Liability Releases and Waivers, Sports and Outdoor Recreation

Sports & Recreation Providers – Is Your Liability Waiver Broad Enough?

Providers of sports and recreational services, such as fitness centers, sports camps, athletic instructors, fishing guides, and boat charter services, should always have their clients sign a written waiver, release of liability, and assumption of risk form. To most providers, this form was likely one of the first documents they put together when starting their venture. However, many people are tempted to copy a release used by a competitor or found online.

One key risk in taking a shortcut on your release is that the “exculpatory clause” is too narrow. The “exculpatory clause” is the portion of the release that limits the liability of the provider for damages resulting from certain activities.

For most providers, it is simple to list the obvious risks associated with the activity, such as the risk of drowning on a chartered fishing trip. ”Excursion” trips, however, is an example of a service that includes many activities beyond the core activity. For example, a rock climbing guide would certainly include the obvious risk of falling off of a cliff face in her waiver. Suppose the guide takes her clients on an extended hiking trip to a remote climbing location and also provides overnight camping accommodations and food. Does her release include the risk that a camper gets food poisoning from the provided meals? What about a fishing guide who injures a client in an auto accident while driving the client to different spots along Minnesota’s Whitewater River? Does the client’s signed waiver of liability for “fishing and related activities” include these injuries?

In certain situations, Minnesota courts recognize the right of a party to contractually protect itself against liability, including liability due to their own negligence, provided that the release does not violate public policy. Even though this right is recognized, however, releases and assumption-of-risk contracts are not typically favored by courts and are strictly construed against the benefited party (in our examples, the climbing and fishing guides).

One factor a court analyzes is whether the exculpatory clause is ambiguous, meaning that the clause is susceptible to more than one reasonable interpretation. Courts will not enforce a provision that is ambiguous. Ambiguity is determined on a case-by-case basis.

Back to our examples – Is “fishing activities” sufficiently broad to include driving the client between fishing spots?
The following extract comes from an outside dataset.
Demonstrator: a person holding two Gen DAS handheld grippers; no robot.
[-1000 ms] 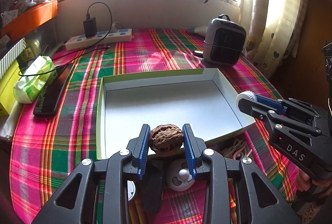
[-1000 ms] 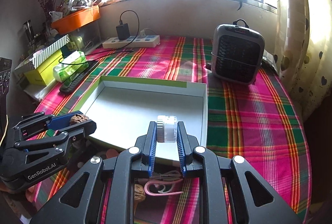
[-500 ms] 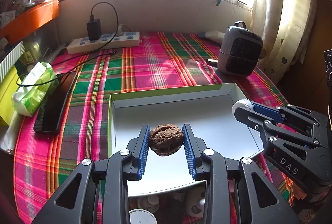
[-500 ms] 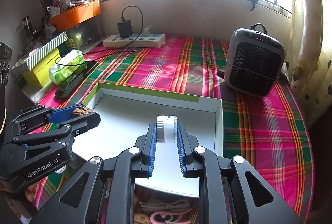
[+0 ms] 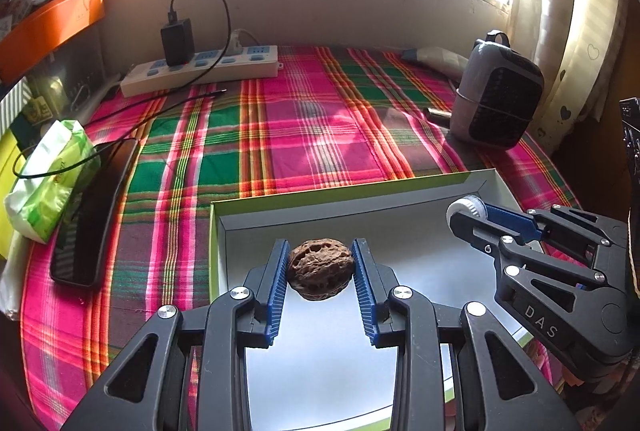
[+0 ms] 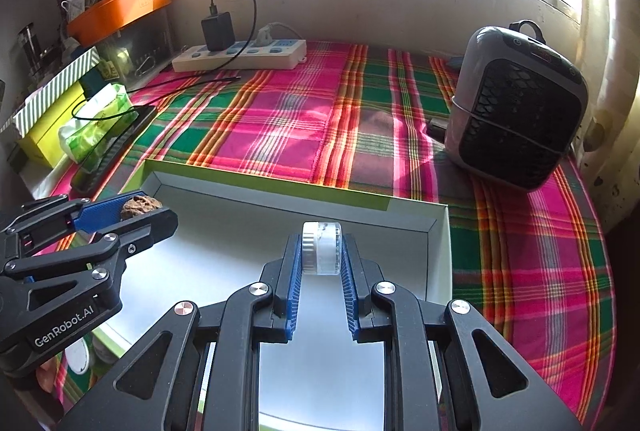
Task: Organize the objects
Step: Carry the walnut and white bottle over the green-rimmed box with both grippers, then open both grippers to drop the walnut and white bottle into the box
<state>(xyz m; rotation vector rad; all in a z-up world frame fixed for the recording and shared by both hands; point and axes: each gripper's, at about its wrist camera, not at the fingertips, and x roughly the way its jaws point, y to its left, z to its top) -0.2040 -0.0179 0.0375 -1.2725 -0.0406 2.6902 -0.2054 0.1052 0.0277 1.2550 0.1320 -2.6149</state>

This would be a question of fact determined in court, and even if the court finds for the guide, it will be at the cost of significant time, stress, and legal fees.
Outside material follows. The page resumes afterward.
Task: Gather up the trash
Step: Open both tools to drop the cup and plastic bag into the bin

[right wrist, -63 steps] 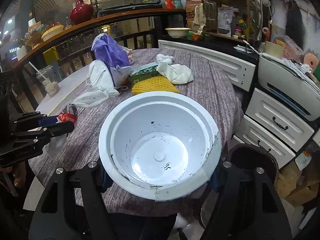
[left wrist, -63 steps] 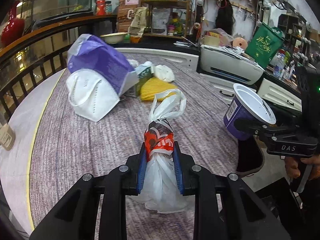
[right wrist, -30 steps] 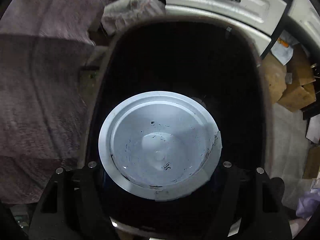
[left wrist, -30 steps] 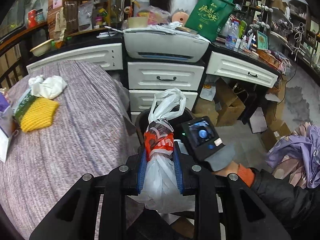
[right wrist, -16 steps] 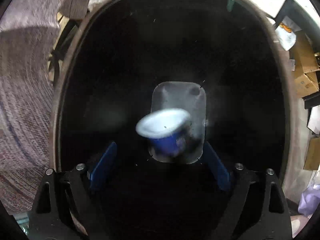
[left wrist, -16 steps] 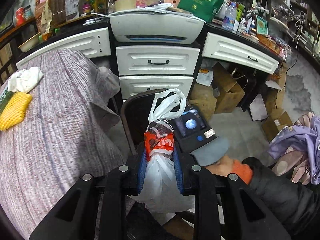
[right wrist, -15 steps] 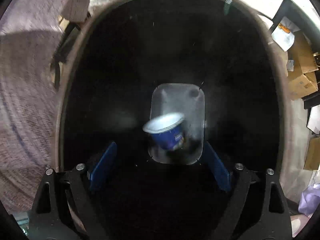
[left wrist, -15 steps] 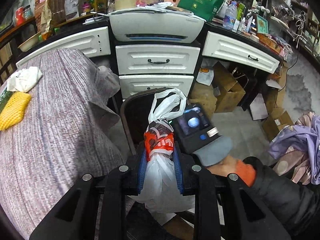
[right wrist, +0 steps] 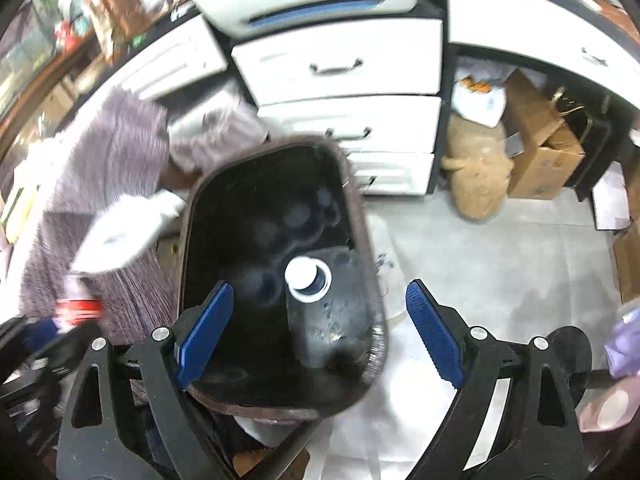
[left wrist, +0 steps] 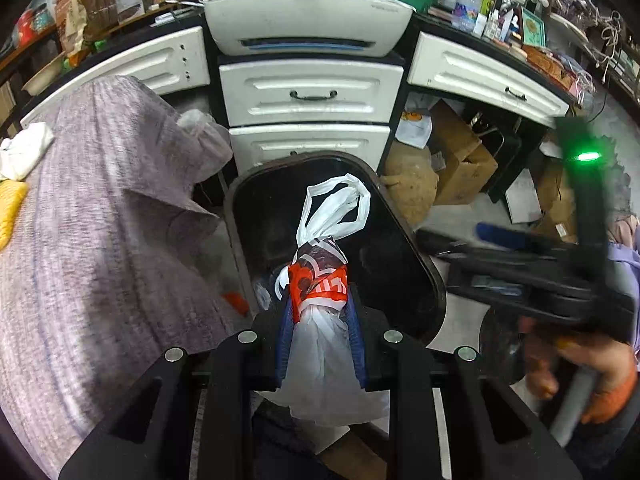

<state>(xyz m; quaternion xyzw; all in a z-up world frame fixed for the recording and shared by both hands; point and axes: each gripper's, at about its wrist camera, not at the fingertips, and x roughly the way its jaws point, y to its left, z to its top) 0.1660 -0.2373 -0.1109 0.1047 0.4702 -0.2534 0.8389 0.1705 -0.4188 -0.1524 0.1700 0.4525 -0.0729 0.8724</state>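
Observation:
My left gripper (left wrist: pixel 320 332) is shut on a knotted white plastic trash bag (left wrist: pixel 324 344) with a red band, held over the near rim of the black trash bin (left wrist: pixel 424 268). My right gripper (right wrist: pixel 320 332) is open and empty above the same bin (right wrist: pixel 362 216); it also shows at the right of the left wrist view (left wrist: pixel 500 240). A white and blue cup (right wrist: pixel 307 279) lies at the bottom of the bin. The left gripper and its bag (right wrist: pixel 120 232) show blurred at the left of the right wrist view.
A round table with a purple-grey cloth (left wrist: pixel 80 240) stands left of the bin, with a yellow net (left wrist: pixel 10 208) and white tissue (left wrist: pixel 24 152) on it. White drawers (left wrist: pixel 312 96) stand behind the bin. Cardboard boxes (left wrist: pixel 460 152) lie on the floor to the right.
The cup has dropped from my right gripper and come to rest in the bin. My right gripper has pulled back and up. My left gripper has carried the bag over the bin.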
The takeaway for sports and recreation providers is to regularly review the scope of activities contained in their waivers and make sure all related risks and activities are included, even if the risks are remote and the ancillary activities are only a small part of the services. For example, a fishing trip may include dangers associated with lightning and severe weather, traversing over rough terrain, and wild animals.

Sports and recreation providers would be wise to have an attorney experienced in this area review their waiver, release, and assumption-of-risk forms.